REQUIREMENT: For the records below, tally the lines that include the word "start" and give only the tally.

Items listed in a dataset
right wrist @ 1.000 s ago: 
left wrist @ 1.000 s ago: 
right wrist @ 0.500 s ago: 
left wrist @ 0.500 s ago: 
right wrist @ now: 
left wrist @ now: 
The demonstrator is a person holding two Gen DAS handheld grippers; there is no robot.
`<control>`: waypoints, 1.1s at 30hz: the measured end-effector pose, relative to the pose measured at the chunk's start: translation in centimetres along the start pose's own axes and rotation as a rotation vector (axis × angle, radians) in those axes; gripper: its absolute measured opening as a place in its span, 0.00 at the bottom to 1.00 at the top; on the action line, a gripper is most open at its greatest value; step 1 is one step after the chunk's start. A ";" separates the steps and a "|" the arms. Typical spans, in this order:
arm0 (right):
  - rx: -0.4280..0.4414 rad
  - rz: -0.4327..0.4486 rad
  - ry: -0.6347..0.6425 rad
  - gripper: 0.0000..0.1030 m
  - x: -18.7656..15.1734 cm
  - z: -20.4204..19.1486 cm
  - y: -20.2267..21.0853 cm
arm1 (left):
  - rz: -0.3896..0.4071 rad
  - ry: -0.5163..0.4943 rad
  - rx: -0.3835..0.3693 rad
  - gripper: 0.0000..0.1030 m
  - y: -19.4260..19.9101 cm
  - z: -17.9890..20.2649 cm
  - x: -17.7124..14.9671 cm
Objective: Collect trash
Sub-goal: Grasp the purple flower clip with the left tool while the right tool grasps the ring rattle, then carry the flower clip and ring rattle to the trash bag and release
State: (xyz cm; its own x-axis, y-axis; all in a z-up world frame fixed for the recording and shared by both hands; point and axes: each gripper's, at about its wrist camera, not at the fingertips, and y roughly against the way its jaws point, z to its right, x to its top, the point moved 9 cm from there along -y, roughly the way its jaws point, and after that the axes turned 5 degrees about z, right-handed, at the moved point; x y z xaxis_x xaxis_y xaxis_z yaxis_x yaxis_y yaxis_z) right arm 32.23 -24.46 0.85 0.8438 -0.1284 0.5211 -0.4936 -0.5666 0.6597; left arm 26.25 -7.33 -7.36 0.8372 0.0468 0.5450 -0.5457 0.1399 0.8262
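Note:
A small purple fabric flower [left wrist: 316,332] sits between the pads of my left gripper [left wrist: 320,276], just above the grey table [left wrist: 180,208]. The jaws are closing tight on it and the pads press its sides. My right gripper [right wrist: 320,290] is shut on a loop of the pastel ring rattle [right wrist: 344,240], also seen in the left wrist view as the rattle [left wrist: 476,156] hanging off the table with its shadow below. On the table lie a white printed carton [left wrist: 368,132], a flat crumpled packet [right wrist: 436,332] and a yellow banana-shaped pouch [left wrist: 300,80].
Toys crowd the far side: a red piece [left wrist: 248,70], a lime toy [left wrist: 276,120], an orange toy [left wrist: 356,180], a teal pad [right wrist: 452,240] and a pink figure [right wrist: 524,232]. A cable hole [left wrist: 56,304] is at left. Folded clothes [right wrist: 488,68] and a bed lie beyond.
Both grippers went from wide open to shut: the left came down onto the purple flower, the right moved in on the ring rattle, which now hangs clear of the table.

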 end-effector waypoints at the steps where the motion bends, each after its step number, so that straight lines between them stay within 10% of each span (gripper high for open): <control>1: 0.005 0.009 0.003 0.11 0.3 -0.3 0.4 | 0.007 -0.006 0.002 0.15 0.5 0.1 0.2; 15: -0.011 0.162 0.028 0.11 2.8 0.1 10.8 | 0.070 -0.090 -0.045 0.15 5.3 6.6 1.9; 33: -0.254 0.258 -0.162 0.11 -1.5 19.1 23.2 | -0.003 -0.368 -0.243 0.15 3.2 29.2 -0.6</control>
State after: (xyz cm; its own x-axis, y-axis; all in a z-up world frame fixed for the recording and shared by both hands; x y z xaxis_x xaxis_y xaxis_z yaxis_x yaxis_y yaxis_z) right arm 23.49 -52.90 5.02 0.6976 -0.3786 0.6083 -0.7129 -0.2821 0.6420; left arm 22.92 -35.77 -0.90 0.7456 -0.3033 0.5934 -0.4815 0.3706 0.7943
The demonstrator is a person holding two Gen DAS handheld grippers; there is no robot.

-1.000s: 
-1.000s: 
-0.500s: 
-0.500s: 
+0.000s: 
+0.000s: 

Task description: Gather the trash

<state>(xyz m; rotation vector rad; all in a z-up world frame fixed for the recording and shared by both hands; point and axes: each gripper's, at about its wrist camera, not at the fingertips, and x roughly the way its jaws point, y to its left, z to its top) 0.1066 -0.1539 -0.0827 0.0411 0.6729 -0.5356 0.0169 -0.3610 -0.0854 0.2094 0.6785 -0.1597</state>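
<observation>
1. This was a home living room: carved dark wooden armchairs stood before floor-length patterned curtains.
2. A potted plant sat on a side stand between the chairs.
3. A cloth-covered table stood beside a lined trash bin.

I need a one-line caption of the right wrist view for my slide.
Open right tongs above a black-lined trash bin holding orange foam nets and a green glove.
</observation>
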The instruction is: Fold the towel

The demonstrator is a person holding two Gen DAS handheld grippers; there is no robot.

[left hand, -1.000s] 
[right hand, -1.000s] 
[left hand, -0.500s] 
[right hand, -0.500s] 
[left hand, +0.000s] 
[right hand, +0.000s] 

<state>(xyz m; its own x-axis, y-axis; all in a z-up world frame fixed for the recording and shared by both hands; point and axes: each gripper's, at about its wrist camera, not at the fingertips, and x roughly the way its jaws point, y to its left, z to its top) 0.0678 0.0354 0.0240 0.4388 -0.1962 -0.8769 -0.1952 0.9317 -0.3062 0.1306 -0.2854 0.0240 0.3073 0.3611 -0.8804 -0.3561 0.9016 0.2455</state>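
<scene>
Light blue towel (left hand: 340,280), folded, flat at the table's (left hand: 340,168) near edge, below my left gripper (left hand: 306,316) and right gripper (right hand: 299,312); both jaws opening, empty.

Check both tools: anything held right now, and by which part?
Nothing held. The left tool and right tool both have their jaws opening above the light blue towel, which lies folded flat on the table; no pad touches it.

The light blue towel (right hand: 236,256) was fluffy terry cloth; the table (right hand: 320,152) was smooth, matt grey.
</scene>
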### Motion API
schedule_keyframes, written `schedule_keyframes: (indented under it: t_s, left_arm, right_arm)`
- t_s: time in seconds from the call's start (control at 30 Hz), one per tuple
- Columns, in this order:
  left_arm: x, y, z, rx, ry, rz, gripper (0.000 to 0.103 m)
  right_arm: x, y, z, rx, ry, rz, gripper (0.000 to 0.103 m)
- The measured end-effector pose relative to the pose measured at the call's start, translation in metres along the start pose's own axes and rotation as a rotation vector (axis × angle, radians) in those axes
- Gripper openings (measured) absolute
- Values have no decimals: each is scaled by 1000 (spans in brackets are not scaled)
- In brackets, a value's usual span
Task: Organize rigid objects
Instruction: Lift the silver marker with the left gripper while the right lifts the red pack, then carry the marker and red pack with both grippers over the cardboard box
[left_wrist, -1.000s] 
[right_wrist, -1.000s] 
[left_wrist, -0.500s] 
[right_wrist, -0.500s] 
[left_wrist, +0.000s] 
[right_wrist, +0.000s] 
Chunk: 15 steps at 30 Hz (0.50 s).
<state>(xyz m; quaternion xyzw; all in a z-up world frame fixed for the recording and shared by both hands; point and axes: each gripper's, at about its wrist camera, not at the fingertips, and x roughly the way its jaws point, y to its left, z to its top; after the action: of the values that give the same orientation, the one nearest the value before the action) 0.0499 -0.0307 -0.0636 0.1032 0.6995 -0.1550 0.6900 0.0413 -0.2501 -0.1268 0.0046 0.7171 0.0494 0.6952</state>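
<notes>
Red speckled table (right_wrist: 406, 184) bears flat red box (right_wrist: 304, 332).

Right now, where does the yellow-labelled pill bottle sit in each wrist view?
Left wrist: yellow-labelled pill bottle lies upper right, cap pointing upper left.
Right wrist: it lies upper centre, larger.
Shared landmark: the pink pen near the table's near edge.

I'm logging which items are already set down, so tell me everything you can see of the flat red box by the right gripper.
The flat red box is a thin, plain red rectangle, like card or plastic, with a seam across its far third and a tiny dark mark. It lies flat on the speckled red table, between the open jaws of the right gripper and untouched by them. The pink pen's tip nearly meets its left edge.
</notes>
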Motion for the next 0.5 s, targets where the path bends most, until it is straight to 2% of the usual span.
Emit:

TASK RESULT: 3